Lastly, WebForms follows and event-driven model that is closer to WinForms than to web programming. As such, you often have to jump through hoops to make it work the way you want on the web. There's an impedance mismatch, if you will, between the web paradigm and the WebForm paradigm. MVC embraces the web paradigm -- http protocols map directly onto actions. Done correctly, the actions are more RESTful as well which helps the user to infer from the URL the action being taken. I find this to be both more intuitive to use and to work with.

tvanfosson
A: 

One downside you should be aware of is that ASP.Net MVC doesn't allow the use of the web form controls, default or custom. You'll have to jump through some hoops if you want to use a custom user control on a view.

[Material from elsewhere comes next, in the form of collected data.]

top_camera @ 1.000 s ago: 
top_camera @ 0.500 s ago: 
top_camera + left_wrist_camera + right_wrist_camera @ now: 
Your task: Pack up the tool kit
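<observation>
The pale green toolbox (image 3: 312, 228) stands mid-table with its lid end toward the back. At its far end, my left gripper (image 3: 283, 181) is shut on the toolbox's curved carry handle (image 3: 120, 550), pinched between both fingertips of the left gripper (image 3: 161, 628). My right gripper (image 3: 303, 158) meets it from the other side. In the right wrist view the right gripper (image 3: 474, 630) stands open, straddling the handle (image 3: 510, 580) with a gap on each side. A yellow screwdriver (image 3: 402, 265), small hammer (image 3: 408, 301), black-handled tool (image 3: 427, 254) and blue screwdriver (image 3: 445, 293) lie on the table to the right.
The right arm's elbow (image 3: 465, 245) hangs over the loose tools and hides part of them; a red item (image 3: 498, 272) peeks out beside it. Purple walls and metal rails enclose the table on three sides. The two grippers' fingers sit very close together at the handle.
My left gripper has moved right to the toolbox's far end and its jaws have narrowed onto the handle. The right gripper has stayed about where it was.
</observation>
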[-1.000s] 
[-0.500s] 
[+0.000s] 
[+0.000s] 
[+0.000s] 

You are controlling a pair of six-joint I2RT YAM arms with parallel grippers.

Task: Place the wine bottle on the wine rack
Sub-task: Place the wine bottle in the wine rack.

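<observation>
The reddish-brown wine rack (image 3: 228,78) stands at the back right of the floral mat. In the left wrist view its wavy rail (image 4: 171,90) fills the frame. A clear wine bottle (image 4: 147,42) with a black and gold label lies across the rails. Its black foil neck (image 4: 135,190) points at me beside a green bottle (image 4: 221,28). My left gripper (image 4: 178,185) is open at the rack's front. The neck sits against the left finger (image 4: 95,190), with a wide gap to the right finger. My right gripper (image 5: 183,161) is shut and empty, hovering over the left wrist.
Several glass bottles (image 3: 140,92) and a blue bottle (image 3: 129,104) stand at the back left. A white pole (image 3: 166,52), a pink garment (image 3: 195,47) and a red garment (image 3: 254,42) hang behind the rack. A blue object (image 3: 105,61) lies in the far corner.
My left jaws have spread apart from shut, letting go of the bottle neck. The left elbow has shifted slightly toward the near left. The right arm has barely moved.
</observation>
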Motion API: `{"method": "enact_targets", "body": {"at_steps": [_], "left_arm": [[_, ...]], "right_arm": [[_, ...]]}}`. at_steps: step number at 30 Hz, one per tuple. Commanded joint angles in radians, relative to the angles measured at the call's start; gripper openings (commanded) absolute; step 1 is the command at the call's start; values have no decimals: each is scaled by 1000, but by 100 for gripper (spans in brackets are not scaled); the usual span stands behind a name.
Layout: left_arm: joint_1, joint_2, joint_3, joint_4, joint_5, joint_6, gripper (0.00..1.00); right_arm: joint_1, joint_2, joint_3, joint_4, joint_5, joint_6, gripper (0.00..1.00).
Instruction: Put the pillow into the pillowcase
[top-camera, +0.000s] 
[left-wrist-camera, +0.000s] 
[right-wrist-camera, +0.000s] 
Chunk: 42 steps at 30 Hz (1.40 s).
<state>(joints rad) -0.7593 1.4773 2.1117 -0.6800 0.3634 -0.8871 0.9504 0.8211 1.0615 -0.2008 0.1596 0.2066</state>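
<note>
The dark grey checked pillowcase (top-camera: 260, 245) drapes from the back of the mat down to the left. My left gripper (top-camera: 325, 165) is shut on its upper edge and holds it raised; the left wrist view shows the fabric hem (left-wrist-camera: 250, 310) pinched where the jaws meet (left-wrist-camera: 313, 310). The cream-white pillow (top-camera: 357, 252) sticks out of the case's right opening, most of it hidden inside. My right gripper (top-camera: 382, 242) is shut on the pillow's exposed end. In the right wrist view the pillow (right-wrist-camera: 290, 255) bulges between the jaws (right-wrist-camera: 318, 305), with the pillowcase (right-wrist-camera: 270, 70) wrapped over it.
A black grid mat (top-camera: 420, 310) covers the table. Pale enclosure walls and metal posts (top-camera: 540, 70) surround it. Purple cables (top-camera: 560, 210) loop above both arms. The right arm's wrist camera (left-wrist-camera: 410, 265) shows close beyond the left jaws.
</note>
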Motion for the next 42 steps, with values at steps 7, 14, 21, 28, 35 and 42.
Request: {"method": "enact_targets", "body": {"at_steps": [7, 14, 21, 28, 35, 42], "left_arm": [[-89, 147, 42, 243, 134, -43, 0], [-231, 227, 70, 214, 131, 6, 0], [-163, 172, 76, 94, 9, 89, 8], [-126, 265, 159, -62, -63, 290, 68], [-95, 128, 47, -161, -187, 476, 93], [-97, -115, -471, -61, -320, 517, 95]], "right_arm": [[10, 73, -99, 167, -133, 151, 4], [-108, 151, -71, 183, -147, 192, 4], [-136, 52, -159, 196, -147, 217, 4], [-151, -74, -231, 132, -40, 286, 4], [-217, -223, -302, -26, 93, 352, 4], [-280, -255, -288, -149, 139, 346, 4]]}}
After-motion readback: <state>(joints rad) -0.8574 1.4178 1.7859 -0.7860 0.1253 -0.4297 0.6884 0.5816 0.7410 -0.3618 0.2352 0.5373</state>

That said, the MVC platform is quite good at separating business logic from the UI.

SergioL
+5  A: 

The first thing to take in mind is the "direction" between them:

  ---------- More control over details --------->

ASP.NET Web Forms ------------------------------------- ASP.NET MVC

 <--------- Ready to use Building Blocks -------

This could be the first "thing" to understand the directions to make a choiche, after that the difference/benefits of each one are:

ASP.NET Web Forms

  • RAD
  • More easy development
  • Rich controls ecosystem
  • Familiar as the development approach to Windows Forms development

ASP.NET MVC

  • Clean Separation of Concern (Soc)
  • Full markup control
  • Enable TDD (Test Driven Development)
  • Enable and makes easily REST
  • More easy client-side integration (Javascript)
  • Multi View Engine (this is really cool!)
  • Stateless (No ViewState)
  • No postback support
  • Extensible and WEB 2.0 Enabled

These are the key elements everybody strongly says as the major differences which in firt place could help to make a good choice. I thinks switching to ASP.NET MVC from we forms it's a good choice, the advantages are more and more (take for instance the Design approach in which involves developers like patterns) the granularity of the control over things it's the power of the framework, it's however clear that this could depend by situations.

The last thing to take present is about the learning curve, switching to mvc for web forms developers could not be so immediate.